Project-Based Learning (PBL)

Measuring Up: Third-Party Assessment of Four Full-Time-Learning Programs

The programs in our New Day for Learning, Part Two, series have all undergone outside evaluation to either gauge their success, improve performance, or both.

November 29, 2008

Independent, third-party assessment that quantifies accomplishments and identifies areas for improvement is what can transform a good program into an exceptional one. And investigating what makes full-time-learning programs work can lead us to that new day for learning, when all kids have access to the people and programs they need to flourish.

Here is an outline of the outside-evaluation strategies employed by each of the four programs in our New Day for Learning, Part Two, coverage.

Build SF

Build SF partnered with Rockman Et Al, a firm that designs and conducts evaluations and research for education-related organizations, to develop a system for assessing the degree to which the Build SF students acquire and master a range of twenty-first-century skills in their program mentorships. The measurement system serves to clearly establish a student's progress in each of several key learning-skills areas, demonstrating how and when students meet benchmarks in workplace skills development, as defined by the Partnership for 21st Century Skills.

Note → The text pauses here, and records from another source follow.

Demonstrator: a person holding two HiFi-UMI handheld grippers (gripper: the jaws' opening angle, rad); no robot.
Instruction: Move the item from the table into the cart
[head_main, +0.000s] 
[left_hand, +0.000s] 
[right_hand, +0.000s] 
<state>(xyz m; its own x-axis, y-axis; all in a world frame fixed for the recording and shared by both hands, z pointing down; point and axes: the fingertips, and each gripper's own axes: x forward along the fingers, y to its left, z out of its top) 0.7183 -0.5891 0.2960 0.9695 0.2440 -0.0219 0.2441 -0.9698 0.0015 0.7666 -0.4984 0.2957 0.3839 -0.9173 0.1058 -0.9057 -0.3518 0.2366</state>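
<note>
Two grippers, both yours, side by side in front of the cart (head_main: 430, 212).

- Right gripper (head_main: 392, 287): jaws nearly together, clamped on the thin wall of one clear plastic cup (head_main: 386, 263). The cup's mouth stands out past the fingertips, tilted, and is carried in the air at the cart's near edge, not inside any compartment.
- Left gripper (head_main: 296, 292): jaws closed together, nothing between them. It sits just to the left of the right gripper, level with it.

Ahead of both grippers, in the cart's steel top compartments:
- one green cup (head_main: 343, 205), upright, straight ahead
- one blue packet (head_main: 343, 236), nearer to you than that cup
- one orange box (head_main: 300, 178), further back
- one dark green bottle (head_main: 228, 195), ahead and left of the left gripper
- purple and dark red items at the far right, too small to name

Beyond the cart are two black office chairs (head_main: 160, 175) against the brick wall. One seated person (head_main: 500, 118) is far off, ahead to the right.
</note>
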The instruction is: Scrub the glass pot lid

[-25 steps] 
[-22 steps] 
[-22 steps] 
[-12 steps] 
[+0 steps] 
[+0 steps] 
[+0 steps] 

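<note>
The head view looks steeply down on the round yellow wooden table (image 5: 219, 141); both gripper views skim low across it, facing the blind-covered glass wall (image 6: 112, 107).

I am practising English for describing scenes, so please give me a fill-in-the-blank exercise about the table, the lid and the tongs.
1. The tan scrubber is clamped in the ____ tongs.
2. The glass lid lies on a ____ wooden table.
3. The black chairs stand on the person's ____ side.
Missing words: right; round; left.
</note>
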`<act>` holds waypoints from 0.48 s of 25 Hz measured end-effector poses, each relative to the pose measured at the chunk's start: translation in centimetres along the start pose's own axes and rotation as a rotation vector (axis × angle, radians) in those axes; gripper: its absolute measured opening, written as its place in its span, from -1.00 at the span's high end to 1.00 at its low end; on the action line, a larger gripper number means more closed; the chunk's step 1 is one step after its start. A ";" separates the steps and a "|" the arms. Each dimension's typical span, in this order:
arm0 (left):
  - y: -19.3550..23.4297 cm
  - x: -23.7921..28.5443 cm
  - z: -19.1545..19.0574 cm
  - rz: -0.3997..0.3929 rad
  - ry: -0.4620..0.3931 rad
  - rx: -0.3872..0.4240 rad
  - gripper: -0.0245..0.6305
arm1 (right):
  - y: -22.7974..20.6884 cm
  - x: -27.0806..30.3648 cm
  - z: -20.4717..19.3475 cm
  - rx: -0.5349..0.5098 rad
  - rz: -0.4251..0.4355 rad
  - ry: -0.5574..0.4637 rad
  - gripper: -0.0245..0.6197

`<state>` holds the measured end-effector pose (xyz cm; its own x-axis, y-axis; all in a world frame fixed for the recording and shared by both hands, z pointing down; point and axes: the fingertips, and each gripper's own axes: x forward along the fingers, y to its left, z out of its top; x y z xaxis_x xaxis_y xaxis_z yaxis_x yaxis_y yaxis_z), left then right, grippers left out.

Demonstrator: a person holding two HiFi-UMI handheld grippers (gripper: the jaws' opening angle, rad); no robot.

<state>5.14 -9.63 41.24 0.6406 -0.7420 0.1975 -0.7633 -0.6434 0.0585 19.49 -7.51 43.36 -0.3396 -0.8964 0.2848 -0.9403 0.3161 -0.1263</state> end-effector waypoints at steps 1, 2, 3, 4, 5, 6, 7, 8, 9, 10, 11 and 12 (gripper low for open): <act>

Click here to download the full report.

Citizen Schools

Since 2001, Citizen Schools has engaged Policy Studies Associates (PSA), an outside agency that conducts research in education and youth development, to perform a longitudinal study of the Citizen Schools program and its impact on students, comparing students who participate in the program to similar students who do not participate, and following both groups from middle school into high school. PSA's findings demonstrate that Citizen Schools bridges the transition from middle school to high school and improves performance in core academic courses and high-stakes tests well after students graduate from the program.

For example:

  • Sixth- and seventh-grade Citizen Schools participants earned better grades than non-program-attending peers in English and math and scored higher on a state English exam during their first year in the program, all at statistically significant levels.
  • 59 percent of Citizen Schools participants enrolled in top-tier college-track high schools versus 28 percent of similar peers.
  • Students who participated in Citizen Schools in middle school continue to attend school at higher rates in high school. This difference in attendance rates continued into high school.
  • In tenth grade, 46 percent of participants earned As or Bs in their English courses to 26 percent of their peers; and 36 percent got As or Bs in math compared to 28 percent of their non-program peers.

Click here for details and the full report.


In the year 2000, NatureMapping utilized an outside evaluator to appraise its program, assessing multiple grade levels and schools and studying the effects of the program on its student participants, their schools, and their communities. Results were statistically analyzed, finding that the program increased students' awareness and knowledge of their natural environments more than other outdoor education or community service activities. The study also found that participation in the program strengthened the relationship between the schools and their communities.

Here are some examples of the study's findings:

  • Students -- who saw their data as useful to others -- exhibited a heightened sense of stewardship; and teachers reported increased effort from students because of this effect.
  • Teachers experienced real-life learning in the program because it employed goals and objectives beyond what is expected of in the classroom.
  • Teachers observed a positive affect on students who did not traditionally excel in the classroom.

Click here to read more about the benefits of the program.

Click here to download the full report.


In 2004, the Market Street Research firm explored middle school youth's participation in Providence, Rhode Island, after-school programs. This research revealed both the need for improvement in the quality of Providence's after-school programs and the need for an intermediary organization to assist in providing that quality. PASA became that organization, developing a set of standards and indicators to demonstrate quality improvement.

In a partnership with the High/SCOPE Educational Research Foundation, PASA also developed the Rhode Island Program Quality Assessment Tool, which all after-school program providers can use to assess themselves on specific standards and indicators and to track their improvement over time. The tool is currently used by all program participants across the state and by more than twenty-five of PASA's program partners. Additionally, PASA's programs have access to a citywide data-sharing system that tracks enrollment, participation, and retention to help measure success.